## EXERCISE INSTRUCTIONS
In the entries below, filter for the word "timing" and copy every matching line.

## AVAILABLE DATA
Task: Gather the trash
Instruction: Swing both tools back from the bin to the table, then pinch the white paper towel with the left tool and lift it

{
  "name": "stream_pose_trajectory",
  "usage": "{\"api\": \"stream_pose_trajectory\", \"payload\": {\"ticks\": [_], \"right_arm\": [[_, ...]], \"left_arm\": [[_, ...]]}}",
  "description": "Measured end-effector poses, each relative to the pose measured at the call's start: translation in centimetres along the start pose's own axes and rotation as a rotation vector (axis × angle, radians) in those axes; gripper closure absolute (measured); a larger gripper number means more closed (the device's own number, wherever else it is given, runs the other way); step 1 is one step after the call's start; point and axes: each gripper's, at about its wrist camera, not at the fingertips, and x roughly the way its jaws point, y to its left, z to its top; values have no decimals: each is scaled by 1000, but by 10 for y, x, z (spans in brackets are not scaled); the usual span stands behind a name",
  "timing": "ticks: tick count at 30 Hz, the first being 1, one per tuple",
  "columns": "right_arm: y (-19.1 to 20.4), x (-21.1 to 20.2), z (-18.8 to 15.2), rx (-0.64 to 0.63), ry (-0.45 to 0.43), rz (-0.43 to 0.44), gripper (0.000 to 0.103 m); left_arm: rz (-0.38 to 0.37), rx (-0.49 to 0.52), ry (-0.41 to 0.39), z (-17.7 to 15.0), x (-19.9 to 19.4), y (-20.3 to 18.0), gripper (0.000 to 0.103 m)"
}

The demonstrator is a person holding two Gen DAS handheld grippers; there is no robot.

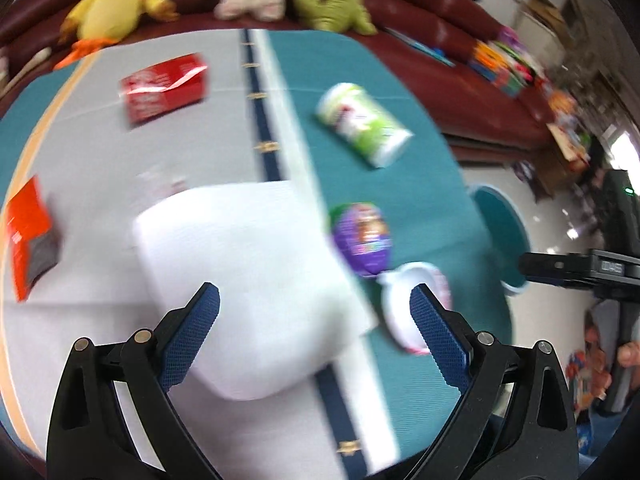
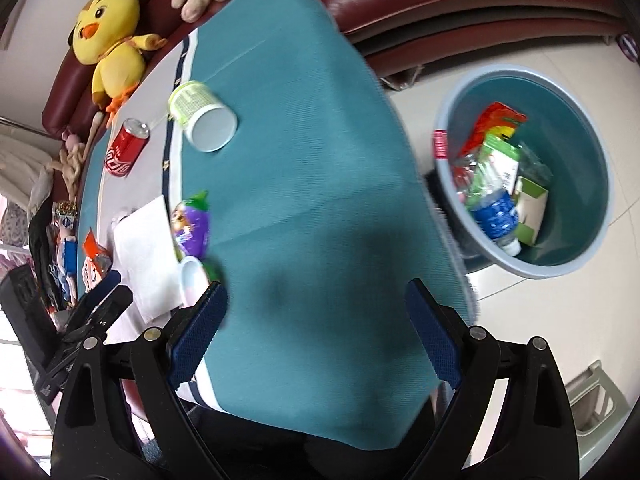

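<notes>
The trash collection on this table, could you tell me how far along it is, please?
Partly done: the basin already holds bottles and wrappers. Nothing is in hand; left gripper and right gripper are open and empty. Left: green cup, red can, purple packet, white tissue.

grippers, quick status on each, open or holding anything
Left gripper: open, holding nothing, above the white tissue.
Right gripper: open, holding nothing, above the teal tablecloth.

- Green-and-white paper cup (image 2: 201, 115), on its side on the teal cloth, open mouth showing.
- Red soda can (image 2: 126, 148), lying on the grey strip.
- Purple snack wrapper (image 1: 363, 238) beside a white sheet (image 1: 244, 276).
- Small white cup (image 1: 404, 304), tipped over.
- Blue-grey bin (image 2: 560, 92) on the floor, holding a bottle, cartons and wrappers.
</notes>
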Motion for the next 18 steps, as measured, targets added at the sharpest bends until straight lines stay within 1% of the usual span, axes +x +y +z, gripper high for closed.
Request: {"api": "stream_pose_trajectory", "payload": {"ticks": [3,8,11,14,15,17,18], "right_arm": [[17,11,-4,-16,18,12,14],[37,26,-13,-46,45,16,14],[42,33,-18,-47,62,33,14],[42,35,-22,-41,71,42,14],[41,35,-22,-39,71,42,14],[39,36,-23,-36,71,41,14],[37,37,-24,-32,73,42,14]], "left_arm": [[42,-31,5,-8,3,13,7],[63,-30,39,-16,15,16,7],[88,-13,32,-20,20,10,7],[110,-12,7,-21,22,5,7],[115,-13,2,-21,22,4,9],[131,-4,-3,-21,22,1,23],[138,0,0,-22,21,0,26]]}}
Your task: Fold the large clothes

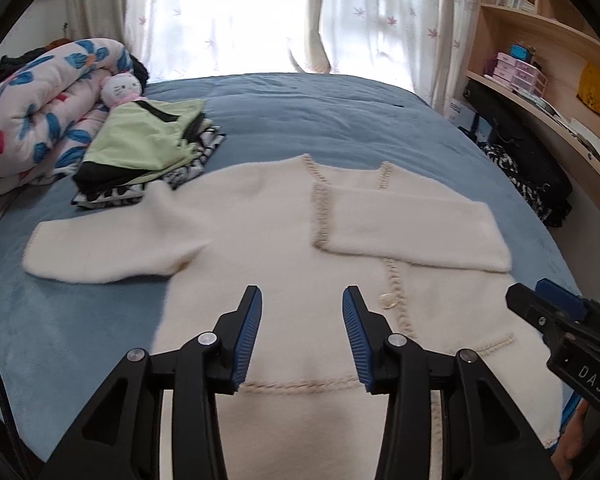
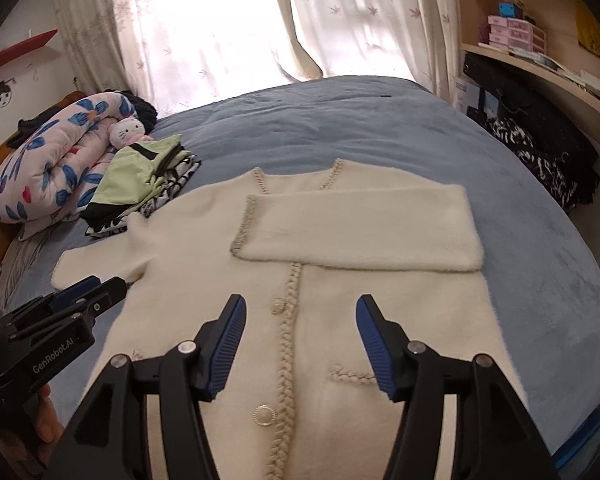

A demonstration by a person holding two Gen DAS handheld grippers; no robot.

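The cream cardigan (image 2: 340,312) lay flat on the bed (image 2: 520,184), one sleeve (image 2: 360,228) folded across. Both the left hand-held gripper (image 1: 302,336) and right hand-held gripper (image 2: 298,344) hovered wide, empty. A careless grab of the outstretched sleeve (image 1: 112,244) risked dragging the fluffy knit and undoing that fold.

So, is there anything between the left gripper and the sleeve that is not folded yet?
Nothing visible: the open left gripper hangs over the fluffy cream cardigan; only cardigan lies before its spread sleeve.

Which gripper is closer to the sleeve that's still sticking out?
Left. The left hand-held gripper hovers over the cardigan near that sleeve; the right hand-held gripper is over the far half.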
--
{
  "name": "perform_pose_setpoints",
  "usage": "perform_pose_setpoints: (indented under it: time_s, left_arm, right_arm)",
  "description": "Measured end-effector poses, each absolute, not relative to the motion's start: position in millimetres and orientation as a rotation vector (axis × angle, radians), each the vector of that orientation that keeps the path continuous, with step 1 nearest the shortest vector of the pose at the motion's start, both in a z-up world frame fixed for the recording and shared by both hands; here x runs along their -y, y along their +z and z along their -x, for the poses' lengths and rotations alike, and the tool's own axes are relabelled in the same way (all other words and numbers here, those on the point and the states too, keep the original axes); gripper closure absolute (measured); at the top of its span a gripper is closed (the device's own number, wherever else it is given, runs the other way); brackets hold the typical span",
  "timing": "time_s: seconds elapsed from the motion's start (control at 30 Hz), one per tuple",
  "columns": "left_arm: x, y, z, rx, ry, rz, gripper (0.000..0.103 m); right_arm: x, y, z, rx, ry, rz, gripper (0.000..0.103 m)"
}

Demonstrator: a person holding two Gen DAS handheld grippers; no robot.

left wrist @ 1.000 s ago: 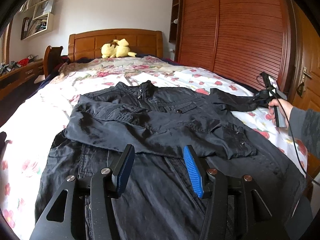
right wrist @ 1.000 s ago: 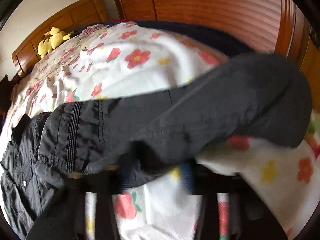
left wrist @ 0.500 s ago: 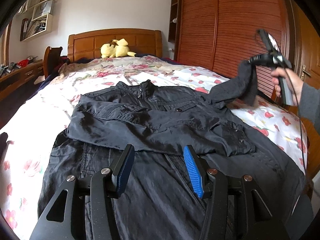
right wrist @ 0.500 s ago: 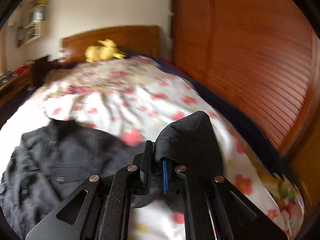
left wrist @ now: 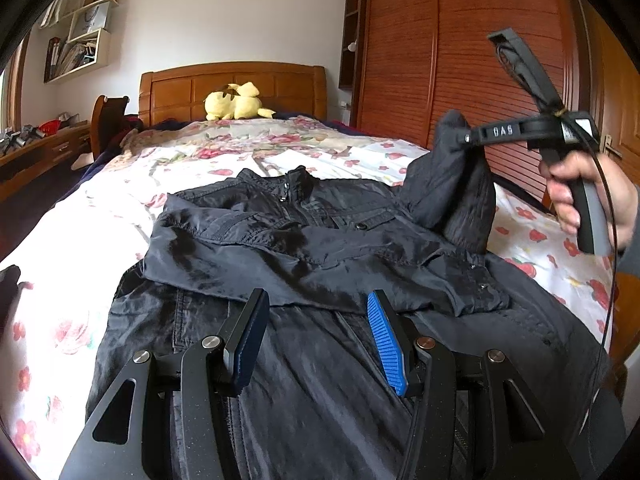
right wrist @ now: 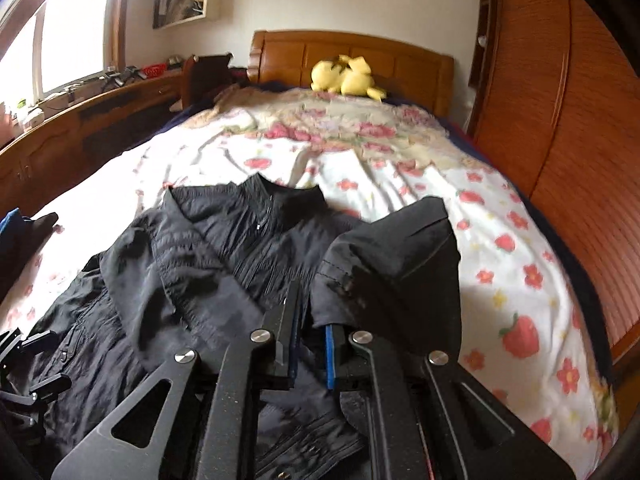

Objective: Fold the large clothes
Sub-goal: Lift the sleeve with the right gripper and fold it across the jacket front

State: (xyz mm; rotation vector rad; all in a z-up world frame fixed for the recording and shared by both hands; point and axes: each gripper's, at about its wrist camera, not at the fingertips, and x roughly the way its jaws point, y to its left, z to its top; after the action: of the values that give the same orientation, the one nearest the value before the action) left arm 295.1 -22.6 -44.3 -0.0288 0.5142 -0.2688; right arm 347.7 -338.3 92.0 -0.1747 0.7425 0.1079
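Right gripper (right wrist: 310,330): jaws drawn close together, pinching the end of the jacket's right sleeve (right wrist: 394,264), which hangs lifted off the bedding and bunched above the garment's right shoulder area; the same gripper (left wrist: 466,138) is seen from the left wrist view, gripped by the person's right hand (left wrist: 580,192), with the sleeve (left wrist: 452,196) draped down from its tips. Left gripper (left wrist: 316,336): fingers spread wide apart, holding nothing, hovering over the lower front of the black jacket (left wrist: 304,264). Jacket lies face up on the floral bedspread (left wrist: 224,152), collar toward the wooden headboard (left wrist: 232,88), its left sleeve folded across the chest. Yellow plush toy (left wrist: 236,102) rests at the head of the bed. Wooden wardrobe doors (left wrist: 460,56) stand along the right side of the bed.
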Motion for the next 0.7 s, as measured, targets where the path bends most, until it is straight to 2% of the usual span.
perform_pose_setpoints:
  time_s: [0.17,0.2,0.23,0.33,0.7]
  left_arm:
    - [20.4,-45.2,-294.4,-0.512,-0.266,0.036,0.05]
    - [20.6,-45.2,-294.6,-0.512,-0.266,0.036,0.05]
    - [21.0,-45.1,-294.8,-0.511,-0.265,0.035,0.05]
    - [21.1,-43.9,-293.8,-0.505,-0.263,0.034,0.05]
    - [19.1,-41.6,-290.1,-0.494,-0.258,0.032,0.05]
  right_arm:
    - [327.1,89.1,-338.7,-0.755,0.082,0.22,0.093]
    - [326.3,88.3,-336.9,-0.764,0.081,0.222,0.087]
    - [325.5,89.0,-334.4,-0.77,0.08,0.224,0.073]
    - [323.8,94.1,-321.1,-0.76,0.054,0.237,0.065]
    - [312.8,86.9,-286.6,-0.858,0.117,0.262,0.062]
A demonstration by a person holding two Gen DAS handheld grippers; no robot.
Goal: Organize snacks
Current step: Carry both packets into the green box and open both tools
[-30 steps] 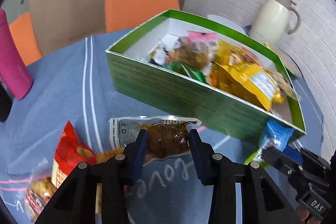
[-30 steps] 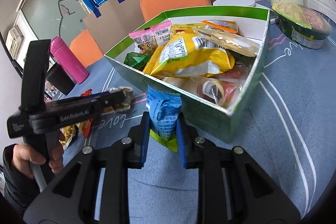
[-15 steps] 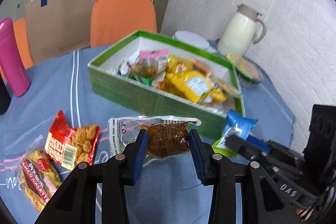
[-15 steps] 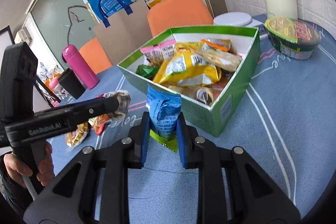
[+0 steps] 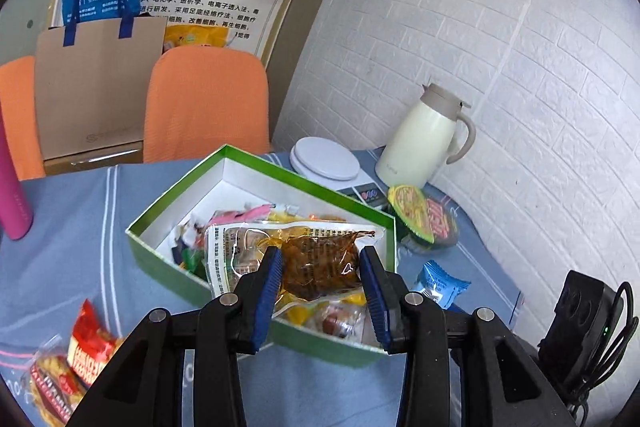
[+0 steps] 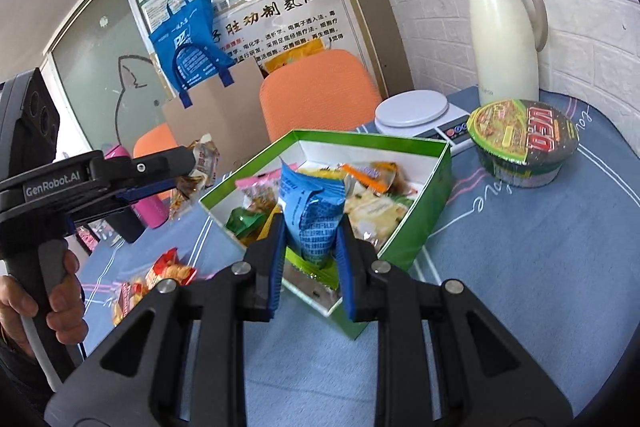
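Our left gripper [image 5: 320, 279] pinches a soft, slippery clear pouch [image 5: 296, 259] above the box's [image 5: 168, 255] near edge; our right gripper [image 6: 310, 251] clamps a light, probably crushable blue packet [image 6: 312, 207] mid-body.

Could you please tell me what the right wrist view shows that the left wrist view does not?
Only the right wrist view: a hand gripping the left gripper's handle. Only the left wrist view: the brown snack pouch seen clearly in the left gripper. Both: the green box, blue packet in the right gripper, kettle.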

## RESULT OF THIS EXERCISE
  "timing": "ticks: tick count at 30 Hz, the first being 1, one per tuple",
  "timing": "time_s: seconds elapsed from the motion's start (control at 30 Hz), one per tuple",

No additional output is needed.